Abstract

Acute heart failure is aclinical syndrome resulting from elevated intracardiac filling pressures and a systemic venous congestion. In general, patients can present acutely without a history of structural cardiac disease (de novo heart failure) or with acute worsening of apre-existing dysfunction of the right or left ventricle. The patient population is overall very inhomogeneous and as a result there is also a distinct heterogeneity with respect to the underlying cardiac pathology that leads to the acute presentation. Ultimately, ventricular dysfunction leads to increased preload and afterload resulting in decreased perfusion and retrograde congestion.
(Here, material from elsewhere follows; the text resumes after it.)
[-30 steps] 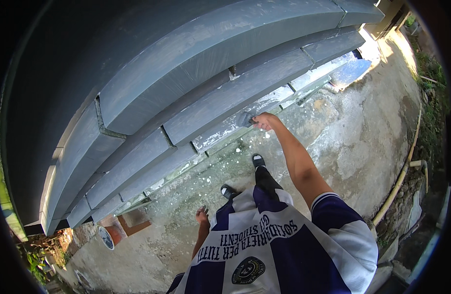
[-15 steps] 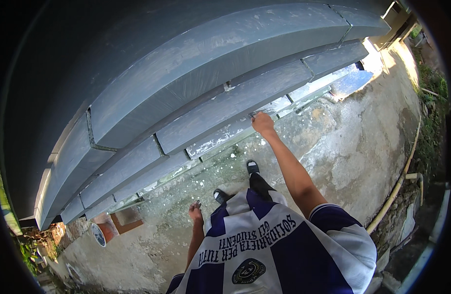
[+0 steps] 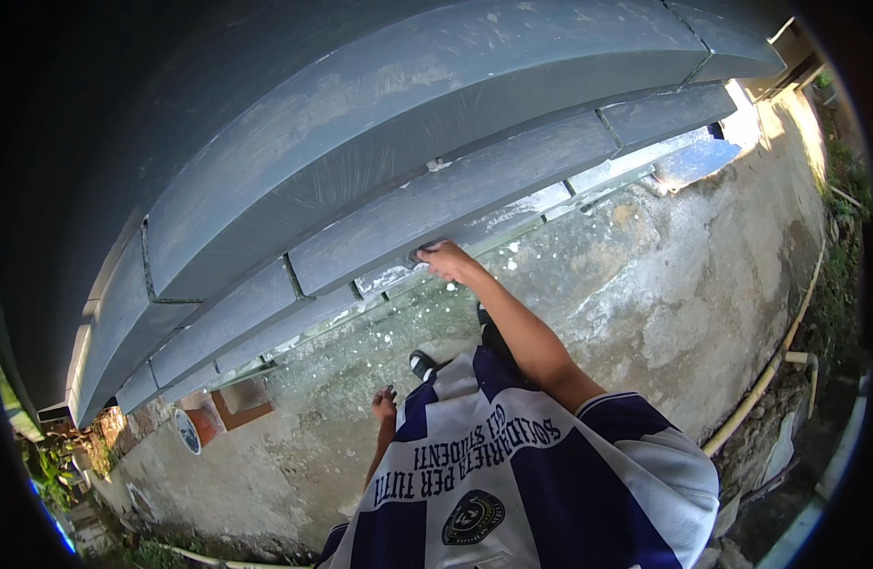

The forward failure (hypoperfusion) and backwards failure (systemic congestion) can lead to impaired end organ function or even organ failure resulting in cardiogenic shock, in which sufficient organ and tissue perfusion is no longer possible. Consequently, therapeutic strategies currently focus on rectification of the underlying cardiac dysfunction, reduction of volume overload (decongestion) and hemodynamic stabilization with drugs supporting the circulation in the case of a hypoperfusion syndrome. Despite numerous new therapeutic strategies within the last two decades, the empirical data based on randomized trials is considerably less solid than in chronic heart failure, which is expressed in the almost unchanged 1‑year mortality of approximately 20-30%.